Third Grader Owen was ready for third grade math a while ago. I only met him recently, but I’m guessing he was ready in… second grade? First? It’s unclear.
Something I love about Owen is that he might be ready for more on a daily basis, but he’s not dismissive. He’s playful. His classroom teacher and I have encouraged him (and others) to mess around with the mathematics in class in different and interesting ways.
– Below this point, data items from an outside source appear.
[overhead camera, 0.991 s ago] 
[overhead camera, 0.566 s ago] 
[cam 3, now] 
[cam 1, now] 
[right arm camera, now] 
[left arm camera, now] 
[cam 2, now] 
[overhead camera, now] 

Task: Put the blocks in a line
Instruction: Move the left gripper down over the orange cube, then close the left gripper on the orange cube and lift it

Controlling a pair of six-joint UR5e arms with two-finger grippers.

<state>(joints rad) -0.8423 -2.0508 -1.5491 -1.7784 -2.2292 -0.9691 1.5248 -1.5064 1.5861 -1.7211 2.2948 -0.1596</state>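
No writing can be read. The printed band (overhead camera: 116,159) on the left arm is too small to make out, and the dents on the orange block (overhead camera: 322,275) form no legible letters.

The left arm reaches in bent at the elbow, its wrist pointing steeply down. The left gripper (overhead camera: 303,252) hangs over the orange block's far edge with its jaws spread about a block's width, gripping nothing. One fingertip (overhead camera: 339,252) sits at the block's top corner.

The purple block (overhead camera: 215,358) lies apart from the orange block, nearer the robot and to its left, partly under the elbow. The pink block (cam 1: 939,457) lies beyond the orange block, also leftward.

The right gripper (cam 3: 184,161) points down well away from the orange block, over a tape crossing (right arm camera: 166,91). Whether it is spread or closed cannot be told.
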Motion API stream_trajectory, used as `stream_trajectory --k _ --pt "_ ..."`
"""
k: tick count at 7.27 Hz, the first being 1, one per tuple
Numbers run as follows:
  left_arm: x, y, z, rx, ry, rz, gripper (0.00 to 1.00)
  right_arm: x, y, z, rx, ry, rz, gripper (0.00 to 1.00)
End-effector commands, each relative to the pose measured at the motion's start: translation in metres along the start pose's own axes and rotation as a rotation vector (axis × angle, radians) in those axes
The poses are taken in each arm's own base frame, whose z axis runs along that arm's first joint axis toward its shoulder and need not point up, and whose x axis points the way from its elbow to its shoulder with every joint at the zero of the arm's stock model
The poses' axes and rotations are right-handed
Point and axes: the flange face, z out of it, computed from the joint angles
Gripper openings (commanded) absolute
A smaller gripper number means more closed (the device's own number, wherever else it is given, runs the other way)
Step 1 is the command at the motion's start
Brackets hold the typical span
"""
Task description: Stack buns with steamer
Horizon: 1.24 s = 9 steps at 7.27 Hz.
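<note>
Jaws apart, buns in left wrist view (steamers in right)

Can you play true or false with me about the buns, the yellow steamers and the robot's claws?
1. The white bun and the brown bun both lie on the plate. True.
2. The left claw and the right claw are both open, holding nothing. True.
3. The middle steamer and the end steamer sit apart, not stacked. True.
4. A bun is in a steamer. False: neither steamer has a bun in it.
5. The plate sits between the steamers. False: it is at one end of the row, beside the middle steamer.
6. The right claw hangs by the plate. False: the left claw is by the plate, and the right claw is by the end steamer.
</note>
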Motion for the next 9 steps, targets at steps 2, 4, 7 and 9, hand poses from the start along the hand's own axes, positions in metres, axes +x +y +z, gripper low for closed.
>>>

I try to give him little challenges, sometimes whispered as I walk past his desk.
“I wonder if you could come up with an answer that isn’t written in eighths.”
“I wonder if you could come up with an answer where all of the digits you use, in both the numerator and the denominator, are smaller than 6.”
In the last week, I’ve noticed that Owen was already hard at work on extending the task by the time I made it over.
I’m not saying that these little dares and little challenges will work to spark thinking for every child in the class, but I am saying that there are kids like this who are eager and ready. “Sure,” you might think. “It’s easy to support the kids that are interested in math.” But I that many teachers assume that extending thinking means giving students an entirely new task, that they have to prep, and it feels like it’s adding more and more and more onto the plate of both the teacher and the student.
So how can we nudge student thinking forward, and towards creativity, with smaller teaching moves?
Here’s what it looked like last week with Owen.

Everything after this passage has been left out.